NEXT Harm Reduction
- Formation: 2017
- Type: Nonprofit
- Tax ID no.: 83-1333112
- Purpose: Opioid overdose prevention program
- Headquarters: New York
- Website: https://nextdistro.org/
- Formerly called: NEXT Distro

= NEXT Harm Reduction =

American non-profit focussed on harm reduction

NEXT (Needle EXchange Technology) Harm Reduction is an American nonprofit that sends naloxone, sterile syringes, and other harm reduction supplies through the mail. It is based in the state of New York but serves clients throughout the country. It is the first formal mail-delivered harm reduction service in the US.

== History ==
NEXT began operations in February 2018. Jamie Favaro, the organization's founder, previously worked for the Harm Reduction Coalition, the Washington Heights Corner Project (which she founded in 2005) and other harm reduction groups.
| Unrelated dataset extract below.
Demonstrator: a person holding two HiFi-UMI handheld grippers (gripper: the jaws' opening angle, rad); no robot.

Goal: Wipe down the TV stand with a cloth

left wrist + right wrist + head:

The program design was influenced by the work of Tracey Helton, who had been mailing naloxone to drug users illegally as an act of civil disobedience. In its first two and a half years of operation, NEXT distributed syringes to more than 800 people. It experienced a spike in demand during the first months of the COVID-19 pandemic, as brick-and-mortar syringe service programs shut down.

==Funding==
As of 2021, NEXT relied primarily on private donations, but it had also received some funding from the Delaware Department of Health, the New York City Department of Health and Mental Hygiene, and other health departments.